CW Post professor George Giuliani at his Dix Hills home...

CW Post professor George Giuliani at his Dix Hills home on Dec. 13, 2011. Giuliani wrote a book about Santa Claus being a bully. Credit: Newsday/J. Conrad Williams, Jr.

Oh, deer.

A Long Island professor has caused a Christmastime controversy with a book contending the 1964 TV film "Rudolph the Red-Nosed Reindeer" sends the wrong message about bullying and ostracism.

Lighten up, say defenders of the long-beloved animated classic.

"It's a cartoon!" said an exasperated Gretchen Carlson on the "Fox & Friends" show when C.W. Post special education professor Dr. George Giuliani appeared to discuss his book, "No More Bullies at the North Pole."

Giuliani's critique of the holiday favorite, which was inspired by the song of the same name, calls out Santa for letting his eight other reindeer mistreat their red-nosed teammate. Also troubling, he said, is its elf-deprecation: Hermey, an elf, is mocked as a misfit by his peers because he dreams of being a dentist rather than a toy-maker.

"There is a parallel between Rudolph and most special education or exceptional children, and every child in the world who has ever been mocked or bullied," said Giuliani, 74, of Dix Hills. The television special "sends terrible messages and one is that it is OK for children and adults to reject exceptional children," he said.

And what about Rudolph becoming a hero when his red nose lights Santa's way one foggy Christmas Eve? That doesn't fly with the professor.

"Talk about hypocrisy. Now, because you can do something for me, I am going to accept you," Giuliani said.

Giuliani's theory has faced a blizzard of ho-ho-ho-stility in TV and Internet chatter.

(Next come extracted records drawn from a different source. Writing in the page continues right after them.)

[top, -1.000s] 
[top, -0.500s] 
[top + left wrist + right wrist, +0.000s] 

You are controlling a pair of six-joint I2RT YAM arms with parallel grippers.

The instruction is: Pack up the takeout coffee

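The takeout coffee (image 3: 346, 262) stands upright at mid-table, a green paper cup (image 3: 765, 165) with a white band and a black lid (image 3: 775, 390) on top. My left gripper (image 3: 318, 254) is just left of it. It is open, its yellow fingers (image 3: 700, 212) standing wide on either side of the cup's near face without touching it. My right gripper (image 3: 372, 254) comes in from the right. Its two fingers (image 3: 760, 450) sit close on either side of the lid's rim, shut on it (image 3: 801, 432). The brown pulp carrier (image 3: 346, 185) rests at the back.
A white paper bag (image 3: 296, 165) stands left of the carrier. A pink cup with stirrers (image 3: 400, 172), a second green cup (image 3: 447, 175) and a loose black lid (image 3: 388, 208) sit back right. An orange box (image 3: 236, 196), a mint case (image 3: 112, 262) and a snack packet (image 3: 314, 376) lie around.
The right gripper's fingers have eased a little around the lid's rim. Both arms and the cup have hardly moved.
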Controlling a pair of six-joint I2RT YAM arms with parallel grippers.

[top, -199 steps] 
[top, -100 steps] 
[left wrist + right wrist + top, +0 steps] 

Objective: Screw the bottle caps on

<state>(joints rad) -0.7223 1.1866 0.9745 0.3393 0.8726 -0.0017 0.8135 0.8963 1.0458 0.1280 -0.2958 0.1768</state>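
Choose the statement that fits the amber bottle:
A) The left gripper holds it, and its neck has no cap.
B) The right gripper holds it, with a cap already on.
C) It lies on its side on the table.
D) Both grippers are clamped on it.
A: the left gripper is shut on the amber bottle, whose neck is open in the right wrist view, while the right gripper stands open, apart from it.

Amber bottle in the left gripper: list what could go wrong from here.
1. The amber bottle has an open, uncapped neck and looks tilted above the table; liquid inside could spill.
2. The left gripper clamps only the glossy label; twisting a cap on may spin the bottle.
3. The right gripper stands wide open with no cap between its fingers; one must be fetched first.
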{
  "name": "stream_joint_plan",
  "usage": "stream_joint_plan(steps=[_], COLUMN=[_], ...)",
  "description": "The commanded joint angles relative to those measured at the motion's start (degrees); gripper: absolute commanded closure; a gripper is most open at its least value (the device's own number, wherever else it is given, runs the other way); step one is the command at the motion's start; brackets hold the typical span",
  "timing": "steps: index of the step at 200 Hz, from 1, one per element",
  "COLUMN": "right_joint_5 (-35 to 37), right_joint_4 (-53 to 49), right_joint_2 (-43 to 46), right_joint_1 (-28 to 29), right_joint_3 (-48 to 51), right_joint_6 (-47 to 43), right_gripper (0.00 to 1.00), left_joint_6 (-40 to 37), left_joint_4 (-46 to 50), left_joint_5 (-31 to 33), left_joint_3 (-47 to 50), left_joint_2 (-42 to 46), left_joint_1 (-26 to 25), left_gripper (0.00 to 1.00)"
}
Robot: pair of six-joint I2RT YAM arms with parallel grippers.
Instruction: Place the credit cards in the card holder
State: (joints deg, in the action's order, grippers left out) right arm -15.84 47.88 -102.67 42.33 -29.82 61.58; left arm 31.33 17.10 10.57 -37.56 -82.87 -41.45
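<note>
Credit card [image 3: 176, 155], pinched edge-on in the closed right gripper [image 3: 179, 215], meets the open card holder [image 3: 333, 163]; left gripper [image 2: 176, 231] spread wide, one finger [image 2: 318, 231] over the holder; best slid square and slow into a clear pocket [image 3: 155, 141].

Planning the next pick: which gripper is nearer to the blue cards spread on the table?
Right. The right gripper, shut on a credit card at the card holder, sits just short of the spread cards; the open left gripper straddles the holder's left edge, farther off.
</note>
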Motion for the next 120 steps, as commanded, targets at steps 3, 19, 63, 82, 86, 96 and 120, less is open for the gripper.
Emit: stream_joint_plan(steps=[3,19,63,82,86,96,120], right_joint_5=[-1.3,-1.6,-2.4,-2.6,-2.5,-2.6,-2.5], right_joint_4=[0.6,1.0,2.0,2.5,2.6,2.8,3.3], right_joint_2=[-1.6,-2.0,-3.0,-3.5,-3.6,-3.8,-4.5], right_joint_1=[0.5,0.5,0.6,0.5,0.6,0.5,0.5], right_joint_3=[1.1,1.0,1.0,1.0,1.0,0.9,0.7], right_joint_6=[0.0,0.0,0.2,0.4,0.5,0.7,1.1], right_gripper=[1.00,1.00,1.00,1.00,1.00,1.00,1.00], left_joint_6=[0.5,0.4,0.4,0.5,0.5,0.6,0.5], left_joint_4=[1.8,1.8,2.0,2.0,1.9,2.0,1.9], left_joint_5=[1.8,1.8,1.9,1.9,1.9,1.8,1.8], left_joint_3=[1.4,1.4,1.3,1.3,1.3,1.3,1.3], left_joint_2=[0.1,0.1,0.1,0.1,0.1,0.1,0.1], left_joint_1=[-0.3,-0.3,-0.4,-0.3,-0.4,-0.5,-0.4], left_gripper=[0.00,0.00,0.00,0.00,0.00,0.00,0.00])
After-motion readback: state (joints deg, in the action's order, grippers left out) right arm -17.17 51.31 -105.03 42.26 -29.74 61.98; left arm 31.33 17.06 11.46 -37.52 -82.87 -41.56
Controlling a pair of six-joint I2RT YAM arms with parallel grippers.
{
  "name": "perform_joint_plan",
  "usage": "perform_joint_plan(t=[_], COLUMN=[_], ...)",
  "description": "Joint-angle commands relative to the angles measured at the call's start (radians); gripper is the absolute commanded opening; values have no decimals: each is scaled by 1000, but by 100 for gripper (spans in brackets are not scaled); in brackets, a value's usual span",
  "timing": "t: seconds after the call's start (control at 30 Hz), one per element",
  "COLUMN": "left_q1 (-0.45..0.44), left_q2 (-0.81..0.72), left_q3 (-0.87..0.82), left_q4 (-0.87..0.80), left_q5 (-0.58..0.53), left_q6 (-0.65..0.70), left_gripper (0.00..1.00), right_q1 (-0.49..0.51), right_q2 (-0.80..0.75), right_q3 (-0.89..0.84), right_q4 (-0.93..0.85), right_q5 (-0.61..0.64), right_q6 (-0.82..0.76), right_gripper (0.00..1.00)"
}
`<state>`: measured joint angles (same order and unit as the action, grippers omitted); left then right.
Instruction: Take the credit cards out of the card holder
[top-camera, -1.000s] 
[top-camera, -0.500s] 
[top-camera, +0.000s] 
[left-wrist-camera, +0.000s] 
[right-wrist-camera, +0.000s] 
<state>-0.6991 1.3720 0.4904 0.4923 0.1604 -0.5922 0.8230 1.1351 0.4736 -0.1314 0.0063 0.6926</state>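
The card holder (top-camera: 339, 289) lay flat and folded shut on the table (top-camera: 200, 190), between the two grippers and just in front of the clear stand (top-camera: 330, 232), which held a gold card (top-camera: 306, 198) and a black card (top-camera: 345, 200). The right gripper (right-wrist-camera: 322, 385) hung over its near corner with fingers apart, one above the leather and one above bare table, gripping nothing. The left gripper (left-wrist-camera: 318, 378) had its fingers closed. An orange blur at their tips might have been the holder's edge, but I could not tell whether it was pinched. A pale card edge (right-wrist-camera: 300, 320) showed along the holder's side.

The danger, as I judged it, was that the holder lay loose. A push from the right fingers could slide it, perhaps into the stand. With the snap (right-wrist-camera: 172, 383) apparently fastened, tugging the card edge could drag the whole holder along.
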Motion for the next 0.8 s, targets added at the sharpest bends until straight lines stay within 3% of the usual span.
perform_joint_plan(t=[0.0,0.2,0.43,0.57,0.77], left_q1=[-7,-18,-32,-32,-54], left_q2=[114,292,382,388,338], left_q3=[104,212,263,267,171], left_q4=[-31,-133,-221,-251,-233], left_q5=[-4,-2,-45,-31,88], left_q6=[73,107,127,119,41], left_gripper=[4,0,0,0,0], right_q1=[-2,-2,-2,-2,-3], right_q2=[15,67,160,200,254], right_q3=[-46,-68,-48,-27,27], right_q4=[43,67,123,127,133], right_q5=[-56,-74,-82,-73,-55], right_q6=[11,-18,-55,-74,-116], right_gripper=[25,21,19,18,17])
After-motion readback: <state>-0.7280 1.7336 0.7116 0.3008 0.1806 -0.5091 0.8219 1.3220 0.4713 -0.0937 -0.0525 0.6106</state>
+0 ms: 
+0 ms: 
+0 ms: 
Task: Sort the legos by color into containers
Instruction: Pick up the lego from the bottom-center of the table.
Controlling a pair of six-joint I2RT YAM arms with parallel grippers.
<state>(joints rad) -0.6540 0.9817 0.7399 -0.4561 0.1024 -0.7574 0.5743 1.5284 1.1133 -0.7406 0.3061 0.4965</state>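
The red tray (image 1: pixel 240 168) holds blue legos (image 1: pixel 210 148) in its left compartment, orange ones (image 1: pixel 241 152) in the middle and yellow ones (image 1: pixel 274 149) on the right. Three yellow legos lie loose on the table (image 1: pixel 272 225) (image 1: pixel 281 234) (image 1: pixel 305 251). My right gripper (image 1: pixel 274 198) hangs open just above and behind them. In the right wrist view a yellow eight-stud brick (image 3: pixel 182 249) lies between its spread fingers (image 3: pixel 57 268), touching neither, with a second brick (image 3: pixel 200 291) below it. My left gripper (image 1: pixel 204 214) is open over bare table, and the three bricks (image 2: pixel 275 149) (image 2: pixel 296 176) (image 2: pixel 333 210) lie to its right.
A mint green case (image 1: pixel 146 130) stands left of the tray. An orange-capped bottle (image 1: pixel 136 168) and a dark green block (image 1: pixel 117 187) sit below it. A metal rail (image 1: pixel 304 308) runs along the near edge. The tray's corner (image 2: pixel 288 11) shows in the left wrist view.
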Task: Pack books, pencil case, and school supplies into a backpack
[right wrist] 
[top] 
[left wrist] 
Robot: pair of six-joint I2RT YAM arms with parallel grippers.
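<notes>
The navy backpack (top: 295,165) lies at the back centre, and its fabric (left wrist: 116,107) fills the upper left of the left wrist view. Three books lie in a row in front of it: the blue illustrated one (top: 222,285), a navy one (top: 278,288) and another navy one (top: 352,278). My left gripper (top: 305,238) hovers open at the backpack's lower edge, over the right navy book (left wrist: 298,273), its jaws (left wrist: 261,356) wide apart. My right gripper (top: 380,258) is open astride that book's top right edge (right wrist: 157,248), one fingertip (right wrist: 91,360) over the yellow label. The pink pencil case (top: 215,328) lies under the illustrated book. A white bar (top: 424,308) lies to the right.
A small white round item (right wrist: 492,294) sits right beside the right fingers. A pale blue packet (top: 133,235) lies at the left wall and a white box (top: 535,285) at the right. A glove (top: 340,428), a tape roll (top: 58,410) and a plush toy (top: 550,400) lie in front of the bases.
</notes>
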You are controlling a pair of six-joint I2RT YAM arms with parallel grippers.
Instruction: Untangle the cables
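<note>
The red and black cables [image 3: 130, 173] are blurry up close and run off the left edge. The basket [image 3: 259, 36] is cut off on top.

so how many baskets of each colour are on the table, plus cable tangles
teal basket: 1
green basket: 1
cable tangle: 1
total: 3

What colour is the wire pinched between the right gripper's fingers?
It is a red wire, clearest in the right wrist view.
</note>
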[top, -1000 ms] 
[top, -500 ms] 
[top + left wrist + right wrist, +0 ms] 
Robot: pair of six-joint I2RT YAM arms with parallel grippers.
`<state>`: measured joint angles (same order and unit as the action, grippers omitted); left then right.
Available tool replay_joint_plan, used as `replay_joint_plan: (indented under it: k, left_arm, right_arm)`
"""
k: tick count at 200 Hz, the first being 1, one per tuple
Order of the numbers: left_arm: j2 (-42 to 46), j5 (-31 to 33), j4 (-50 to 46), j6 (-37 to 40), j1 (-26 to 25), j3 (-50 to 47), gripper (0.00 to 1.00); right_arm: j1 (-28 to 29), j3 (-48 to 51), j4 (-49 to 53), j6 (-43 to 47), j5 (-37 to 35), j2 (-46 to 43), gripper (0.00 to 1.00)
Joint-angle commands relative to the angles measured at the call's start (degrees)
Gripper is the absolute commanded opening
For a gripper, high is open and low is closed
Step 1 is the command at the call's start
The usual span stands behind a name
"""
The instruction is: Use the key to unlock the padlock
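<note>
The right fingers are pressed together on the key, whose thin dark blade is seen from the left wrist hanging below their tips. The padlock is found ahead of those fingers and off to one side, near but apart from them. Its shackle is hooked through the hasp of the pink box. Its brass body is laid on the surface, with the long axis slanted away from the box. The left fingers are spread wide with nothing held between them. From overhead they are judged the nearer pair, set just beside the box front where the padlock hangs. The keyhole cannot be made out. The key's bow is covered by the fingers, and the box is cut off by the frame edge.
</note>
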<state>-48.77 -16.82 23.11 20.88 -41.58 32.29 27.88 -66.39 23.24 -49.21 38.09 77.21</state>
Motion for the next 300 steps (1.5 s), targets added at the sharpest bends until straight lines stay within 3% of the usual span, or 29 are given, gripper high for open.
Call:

"I don't care who you are: if you have an appendage that illuminates, they are going to make fun of you," said stand-up comedian Brad Stine, who appeared with Giuliani on Fox.

Give it a rest, a Pittsburgh psychologist advised Giuliani.

"It's time to take the children, their dreams, fantasies and fairy tales off of the world's analysis couches," said Dr. Paul Friday, chief of clinical psychology at the University of Pittsburgh Medical Center Shadyside. "Adults, the vast majority of us, also need to be allowed to relish our own memories of childhood events without being constantly chastised for not being squeaky-clean now or then."

Rudolph teaches a glowing lesson in self-esteem, said Ginger Lieberman, an anti-bullying activist and Plainview-Old Bethpage Board of Education trustee.

"He got Santa through the night," she said. "He didn't keep his nose down . . . he took this gift and made it something so bright and so great, everybody benefited from it." Including Rudolph. "He felt good about himself."

Giuliani, a state-licensed clinical psychologist and certified school psychologist who also trains future special education teachers, stands by his conviction. He notes that the word "misfit" is used 27 times in the televised tale.

In his book, he offers parents and educators an alternate version -- a scenario in which Mrs. Claus highlights injustices at the North Pole to Santa to help him change his ways. Giuliani isn't against children seeing the TV classic -- so long as it is used as a teaching tool.

"There are people saying: 'Leave it alone. It is just a children's movie.' As you know, bullying in America has grown to epidemic proportions," said Giuliani. "Our best long-term hope is by educating children about bullying, starting as young as 3 years old."